The data product has also built a moat. Once ETF issuers start relying on Blossom's quarterly reports to formulate strategies, they become dependent on data; once AfterHour shows hedge funds the real trading behavior of retail investors, that information becomes part of their investment process. These platforms are not only the infrastructure of retail investors but are also becoming tools for institutions to understand retail investor behavior.


Trading Has Become a Form of Consumer Behavior


Social trading infrastructure is becoming a permanent architecture of the market. Although each platform caters to different user groups, they share the same underlying logic: real holdings, real-time discussions, and a business model built on transparency rather than trading volume.


The technology underpinning this infrastructure is irreversible. Brokerage account linking APIs already exist and will continue to be optimized. The ability to validate holdings in real time is accessible to any platform. The issue is not whether social trading infrastructure exists but rather which platforms can capture which user groups.


The retail trading frenzy sparked by GameStop has not subsided. Retail investors who opened accounts in 2021 did not close them after the meme stock craze faded. Data indicates that they are still actively participating in the market. These investors need infrastructure to support their investment process — a platform that seamlessly integrates discovery, discussion, and execution.


Traditional brokerages can add social features, as evidenced by Robinhood. However, platforms that start from a social standpoint and then integrate trading functionality may have a structural advantage. Blossom, AfterHour, and Fomo do not need to be brokerages themselves; they connect to all brokerages via API, allowing users to trade on their familiar platforms while engaging in a social community.


The business models of these platforms also validate their sustainability. Blossom's revenue grew from $300,000 to $4 million within two years, indicating that ETF issuers are willing to pay to reach retail investors; AfterHour's daily active user data shows that social trading can form user habits; Fomo's trading volume growth proves that crypto natives are eager for a social trading experience. These are not just products of the moment but infrastructure that serves real needs.

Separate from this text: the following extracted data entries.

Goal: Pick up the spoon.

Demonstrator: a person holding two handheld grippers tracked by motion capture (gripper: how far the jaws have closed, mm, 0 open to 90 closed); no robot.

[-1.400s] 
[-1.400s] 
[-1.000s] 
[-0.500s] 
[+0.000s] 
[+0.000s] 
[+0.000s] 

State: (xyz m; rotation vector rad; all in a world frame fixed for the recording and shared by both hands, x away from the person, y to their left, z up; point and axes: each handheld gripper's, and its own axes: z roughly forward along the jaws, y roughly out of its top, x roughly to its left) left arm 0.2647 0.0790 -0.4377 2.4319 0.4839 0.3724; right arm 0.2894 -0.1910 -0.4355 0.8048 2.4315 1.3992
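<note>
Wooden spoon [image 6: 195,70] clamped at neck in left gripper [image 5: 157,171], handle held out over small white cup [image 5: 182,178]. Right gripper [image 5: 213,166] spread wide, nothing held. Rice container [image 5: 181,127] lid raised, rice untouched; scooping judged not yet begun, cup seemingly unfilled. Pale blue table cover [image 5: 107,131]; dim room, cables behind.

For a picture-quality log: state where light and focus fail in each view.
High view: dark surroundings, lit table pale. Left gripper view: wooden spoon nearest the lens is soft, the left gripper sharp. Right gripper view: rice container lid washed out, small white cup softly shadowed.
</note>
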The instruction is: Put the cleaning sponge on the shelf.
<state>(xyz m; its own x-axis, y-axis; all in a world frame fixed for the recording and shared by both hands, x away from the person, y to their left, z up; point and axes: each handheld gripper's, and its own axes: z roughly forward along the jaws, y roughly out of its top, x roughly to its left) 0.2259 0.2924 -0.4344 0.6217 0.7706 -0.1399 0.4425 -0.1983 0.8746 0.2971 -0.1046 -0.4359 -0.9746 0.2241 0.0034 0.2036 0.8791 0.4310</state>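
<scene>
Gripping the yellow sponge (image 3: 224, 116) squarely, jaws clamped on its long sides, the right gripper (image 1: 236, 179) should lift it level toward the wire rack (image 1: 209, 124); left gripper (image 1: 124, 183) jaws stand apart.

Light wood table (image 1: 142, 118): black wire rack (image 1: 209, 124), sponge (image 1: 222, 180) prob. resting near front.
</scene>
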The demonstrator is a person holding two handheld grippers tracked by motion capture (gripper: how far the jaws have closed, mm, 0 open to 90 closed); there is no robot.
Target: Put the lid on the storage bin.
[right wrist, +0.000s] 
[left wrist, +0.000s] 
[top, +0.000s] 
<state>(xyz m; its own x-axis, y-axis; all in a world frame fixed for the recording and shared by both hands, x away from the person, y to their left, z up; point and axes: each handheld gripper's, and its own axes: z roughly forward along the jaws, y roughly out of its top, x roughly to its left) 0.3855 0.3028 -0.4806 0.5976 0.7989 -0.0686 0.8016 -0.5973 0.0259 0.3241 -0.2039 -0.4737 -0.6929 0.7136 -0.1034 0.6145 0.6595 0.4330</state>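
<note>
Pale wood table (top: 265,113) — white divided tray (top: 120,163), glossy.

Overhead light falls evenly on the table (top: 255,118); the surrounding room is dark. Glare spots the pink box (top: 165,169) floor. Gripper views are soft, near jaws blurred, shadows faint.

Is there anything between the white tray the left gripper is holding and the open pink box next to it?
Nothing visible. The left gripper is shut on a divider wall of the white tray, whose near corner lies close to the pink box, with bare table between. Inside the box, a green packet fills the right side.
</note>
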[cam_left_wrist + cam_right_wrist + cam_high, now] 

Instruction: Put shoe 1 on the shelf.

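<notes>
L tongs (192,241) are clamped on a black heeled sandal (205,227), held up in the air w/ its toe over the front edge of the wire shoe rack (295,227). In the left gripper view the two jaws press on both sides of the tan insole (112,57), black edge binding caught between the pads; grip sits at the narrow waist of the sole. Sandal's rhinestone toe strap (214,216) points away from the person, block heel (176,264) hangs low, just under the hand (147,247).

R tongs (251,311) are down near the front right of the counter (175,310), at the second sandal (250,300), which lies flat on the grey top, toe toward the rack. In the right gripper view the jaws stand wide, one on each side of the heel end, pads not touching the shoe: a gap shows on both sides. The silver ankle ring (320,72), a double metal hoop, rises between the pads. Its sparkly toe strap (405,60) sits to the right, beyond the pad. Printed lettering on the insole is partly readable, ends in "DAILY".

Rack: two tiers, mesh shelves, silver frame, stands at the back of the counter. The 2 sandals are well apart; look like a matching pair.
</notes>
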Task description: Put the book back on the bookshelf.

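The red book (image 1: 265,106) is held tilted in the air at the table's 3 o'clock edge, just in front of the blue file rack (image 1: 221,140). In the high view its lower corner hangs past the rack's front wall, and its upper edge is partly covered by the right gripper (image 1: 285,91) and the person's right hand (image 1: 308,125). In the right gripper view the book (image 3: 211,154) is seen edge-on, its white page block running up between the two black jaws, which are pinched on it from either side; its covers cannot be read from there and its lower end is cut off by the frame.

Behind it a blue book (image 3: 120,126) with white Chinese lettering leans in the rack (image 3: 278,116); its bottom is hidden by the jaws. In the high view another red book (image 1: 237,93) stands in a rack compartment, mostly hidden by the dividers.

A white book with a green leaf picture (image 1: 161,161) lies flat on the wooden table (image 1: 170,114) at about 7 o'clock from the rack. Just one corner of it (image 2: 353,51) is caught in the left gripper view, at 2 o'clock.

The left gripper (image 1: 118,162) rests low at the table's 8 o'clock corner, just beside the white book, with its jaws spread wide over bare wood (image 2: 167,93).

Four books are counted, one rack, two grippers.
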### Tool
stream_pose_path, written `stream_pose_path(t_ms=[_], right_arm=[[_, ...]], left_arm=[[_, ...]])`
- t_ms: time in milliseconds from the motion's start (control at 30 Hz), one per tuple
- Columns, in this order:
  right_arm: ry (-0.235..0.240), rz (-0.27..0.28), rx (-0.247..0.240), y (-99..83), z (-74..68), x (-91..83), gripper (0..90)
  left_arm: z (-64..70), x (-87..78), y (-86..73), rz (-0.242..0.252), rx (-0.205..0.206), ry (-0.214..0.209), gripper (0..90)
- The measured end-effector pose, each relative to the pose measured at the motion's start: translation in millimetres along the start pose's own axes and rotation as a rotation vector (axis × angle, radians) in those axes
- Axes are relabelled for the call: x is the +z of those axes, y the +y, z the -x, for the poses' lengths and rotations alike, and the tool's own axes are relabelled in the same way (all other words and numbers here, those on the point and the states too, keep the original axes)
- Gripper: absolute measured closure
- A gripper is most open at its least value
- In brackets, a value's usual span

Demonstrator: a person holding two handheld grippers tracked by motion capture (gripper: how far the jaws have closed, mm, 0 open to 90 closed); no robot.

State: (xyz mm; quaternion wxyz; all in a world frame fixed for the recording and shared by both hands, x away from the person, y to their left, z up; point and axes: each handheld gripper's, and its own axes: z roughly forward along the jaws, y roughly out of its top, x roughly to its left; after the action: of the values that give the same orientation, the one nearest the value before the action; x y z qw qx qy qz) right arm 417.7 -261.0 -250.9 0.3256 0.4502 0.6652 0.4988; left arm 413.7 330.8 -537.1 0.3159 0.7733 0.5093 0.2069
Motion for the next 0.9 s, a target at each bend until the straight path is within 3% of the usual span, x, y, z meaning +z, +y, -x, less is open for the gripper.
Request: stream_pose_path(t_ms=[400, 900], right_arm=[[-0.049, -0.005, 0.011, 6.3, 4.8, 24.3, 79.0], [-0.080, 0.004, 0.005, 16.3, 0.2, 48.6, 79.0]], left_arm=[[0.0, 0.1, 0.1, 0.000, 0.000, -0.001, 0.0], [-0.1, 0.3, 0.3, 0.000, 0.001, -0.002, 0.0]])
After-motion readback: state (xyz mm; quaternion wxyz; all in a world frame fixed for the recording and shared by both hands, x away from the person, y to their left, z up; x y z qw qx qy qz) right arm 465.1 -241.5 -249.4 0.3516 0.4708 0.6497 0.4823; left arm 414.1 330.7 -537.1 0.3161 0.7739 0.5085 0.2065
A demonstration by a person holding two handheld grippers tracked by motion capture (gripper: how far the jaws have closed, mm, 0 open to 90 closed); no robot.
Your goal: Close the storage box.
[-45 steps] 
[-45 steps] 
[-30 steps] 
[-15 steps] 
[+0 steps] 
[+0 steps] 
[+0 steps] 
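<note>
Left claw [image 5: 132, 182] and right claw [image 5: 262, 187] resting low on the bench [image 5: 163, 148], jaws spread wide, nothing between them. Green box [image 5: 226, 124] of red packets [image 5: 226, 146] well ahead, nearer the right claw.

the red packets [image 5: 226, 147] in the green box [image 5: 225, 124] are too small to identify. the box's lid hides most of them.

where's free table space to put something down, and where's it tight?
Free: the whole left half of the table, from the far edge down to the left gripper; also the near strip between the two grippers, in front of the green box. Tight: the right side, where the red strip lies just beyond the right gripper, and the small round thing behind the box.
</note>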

The regulatory environment is also supporting rather than hindering this architecture. Social trading platforms do not hold assets or execute trades; they provide communities and discussions around real holdings. This structure avoids most of the regulatory complexities faced by brokerages. Platforms collaborate with compliant brokerages rather than compete with them.


The future development path will involve continued segmentation. More platforms will emerge, serving specific groups of retail investors: some will focus on options trading, some will serve dividend income investors, and some will target emerging markets. They will build communities around real data and integrate trade execution without becoming brokerages.


The ultimate winner will be those platforms that truly understand their user base, rather than trying to serve everyone. Retail investors are not a monolithic group, and a successful social trading platform reflects this reality in its product design, business model, and community culture. Benchmark's investment in Fomo also validates this logic: they invested not in a platform trying to serve all retail investors, but in one focused on serving crypto natives, supporting their trading of millions of tokens in the community.


Social trading infrastructure doesn't necessarily have to replace brokers but rather adds a layer on top of brokers—within this layer, community, discussion, and discovery are taking place. This layer is becoming as important as the brokers themselves. Platforms building this layer are creating a permanent market structure for retail investors.